### TASK DETAILS
Could you restate word for word every line of the records below, from the first one to the one holding "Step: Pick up"?

[Data excerpts]
================================

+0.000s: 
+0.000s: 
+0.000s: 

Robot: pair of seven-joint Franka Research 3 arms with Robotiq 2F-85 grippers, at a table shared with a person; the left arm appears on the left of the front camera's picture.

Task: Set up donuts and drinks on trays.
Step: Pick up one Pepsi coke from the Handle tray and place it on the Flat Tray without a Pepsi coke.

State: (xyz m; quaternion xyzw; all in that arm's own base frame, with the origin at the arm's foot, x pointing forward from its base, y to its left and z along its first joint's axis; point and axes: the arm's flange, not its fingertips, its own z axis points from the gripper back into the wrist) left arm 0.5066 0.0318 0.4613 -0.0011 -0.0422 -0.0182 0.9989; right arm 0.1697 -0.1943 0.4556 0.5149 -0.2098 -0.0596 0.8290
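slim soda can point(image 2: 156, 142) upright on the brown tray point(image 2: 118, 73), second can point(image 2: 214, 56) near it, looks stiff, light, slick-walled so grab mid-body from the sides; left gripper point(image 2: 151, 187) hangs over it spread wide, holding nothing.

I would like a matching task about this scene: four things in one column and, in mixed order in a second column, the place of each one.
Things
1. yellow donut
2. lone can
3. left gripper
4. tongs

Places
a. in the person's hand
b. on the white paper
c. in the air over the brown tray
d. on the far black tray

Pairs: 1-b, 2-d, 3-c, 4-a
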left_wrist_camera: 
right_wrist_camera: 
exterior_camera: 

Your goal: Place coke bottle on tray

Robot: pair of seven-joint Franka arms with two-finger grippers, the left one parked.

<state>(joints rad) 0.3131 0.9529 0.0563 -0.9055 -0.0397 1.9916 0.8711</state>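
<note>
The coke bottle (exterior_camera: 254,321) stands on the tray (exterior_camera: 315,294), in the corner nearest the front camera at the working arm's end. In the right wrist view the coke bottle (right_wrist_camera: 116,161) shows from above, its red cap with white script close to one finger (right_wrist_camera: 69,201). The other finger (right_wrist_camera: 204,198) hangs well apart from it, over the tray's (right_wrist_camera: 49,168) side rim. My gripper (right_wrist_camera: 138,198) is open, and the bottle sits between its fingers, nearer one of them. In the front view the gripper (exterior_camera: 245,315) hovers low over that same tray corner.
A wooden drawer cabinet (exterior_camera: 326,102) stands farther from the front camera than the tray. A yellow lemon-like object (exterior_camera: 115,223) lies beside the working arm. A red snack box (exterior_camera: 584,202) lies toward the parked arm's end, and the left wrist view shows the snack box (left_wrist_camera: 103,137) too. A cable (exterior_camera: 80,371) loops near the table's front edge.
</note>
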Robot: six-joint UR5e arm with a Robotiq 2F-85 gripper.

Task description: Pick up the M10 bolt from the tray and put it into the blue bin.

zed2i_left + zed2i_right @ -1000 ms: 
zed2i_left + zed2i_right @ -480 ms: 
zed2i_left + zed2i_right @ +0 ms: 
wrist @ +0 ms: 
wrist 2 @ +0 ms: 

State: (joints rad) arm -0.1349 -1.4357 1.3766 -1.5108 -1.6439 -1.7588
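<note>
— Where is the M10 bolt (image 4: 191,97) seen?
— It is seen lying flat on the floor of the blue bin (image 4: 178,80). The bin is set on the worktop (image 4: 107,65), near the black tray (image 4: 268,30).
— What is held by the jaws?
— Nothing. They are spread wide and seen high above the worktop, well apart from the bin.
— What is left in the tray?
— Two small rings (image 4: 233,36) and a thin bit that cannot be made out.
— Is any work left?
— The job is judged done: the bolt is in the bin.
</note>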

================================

### RESPONSE TO THE TASK
+0.000s: 
+0.000s: 
+0.000s: 

Robot: pair of seven-joint Franka Research 3 arms with Robotiq 2F-85 grippers, at a table shared with a person; the left arm appears on the left of the front camera's picture.

Task: Set up donuts and drinks on trays.
Step: Pick up one Pepsi coke from the Handle tray and place it on the Flat Tray without a Pepsi coke.

Here is where the answer stops.